Retype the entire listing, keeping every word as it is.

=-=-=-=-=

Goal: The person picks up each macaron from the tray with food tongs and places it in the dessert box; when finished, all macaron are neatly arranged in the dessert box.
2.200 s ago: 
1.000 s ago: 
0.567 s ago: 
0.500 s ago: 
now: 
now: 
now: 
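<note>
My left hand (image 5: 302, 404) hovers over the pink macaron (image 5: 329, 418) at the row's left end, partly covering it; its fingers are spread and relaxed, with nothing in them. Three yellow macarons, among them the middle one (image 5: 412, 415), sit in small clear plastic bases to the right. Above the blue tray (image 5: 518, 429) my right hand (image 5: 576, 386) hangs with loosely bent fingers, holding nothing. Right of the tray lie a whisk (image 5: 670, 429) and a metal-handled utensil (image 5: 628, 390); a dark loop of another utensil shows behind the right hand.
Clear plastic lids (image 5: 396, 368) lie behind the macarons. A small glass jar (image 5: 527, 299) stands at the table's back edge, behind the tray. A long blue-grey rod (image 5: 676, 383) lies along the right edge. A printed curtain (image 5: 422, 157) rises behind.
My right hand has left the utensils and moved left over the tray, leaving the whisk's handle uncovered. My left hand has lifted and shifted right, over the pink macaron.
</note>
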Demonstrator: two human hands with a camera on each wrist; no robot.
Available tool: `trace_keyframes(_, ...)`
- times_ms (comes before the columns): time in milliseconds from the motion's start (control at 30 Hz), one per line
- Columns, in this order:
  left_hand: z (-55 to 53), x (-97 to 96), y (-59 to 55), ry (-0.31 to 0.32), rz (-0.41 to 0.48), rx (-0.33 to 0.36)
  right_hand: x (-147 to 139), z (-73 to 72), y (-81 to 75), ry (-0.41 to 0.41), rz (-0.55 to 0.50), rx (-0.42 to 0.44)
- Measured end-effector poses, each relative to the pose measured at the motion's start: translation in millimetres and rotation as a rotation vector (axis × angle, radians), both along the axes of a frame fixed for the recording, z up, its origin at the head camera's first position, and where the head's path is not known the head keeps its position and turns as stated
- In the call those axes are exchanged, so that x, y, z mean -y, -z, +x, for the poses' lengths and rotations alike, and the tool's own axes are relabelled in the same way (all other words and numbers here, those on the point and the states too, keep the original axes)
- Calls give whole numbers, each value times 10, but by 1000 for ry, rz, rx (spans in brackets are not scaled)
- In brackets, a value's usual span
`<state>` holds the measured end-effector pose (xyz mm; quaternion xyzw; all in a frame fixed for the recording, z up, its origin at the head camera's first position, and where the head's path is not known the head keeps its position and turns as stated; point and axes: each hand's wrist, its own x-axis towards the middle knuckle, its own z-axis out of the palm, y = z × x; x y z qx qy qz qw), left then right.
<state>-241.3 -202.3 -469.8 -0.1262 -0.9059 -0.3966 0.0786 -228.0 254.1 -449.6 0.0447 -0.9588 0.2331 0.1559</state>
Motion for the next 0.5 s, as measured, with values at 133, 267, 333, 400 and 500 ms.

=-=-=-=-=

Response below:
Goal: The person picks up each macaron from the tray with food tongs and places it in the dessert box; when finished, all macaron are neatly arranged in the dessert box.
2.200 s ago: 
1.000 s ago: 
0.567 s ago: 
0.500 s ago: 
now: 
now: 
now: 
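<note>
My left hand (image 5: 302, 404) hovers over the pink macaron (image 5: 329, 418) at the row's left end, partly covering it; its fingers are spread and relaxed, with nothing in them. Three yellow macarons, among them the middle one (image 5: 412, 415), sit in small clear plastic bases to the right. Above the blue tray (image 5: 518, 429) my right hand (image 5: 576, 386) hangs with loosely bent fingers, holding nothing. Right of the tray lie a whisk (image 5: 670, 429) and a metal-handled utensil (image 5: 628, 390); a dark loop of another utensil shows behind the right hand.
Clear plastic lids (image 5: 396, 368) lie behind the macarons. A small glass jar (image 5: 527, 299) stands at the table's back edge, behind the tray. A long blue-grey rod (image 5: 676, 383) lies along the right edge. A printed curtain (image 5: 422, 157) rises behind.
My right hand has left the utensils and moved left over the tray, leaving the whisk's handle uncovered. My left hand has lifted and shifted right, over the pink macaron.
</note>
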Demonstrator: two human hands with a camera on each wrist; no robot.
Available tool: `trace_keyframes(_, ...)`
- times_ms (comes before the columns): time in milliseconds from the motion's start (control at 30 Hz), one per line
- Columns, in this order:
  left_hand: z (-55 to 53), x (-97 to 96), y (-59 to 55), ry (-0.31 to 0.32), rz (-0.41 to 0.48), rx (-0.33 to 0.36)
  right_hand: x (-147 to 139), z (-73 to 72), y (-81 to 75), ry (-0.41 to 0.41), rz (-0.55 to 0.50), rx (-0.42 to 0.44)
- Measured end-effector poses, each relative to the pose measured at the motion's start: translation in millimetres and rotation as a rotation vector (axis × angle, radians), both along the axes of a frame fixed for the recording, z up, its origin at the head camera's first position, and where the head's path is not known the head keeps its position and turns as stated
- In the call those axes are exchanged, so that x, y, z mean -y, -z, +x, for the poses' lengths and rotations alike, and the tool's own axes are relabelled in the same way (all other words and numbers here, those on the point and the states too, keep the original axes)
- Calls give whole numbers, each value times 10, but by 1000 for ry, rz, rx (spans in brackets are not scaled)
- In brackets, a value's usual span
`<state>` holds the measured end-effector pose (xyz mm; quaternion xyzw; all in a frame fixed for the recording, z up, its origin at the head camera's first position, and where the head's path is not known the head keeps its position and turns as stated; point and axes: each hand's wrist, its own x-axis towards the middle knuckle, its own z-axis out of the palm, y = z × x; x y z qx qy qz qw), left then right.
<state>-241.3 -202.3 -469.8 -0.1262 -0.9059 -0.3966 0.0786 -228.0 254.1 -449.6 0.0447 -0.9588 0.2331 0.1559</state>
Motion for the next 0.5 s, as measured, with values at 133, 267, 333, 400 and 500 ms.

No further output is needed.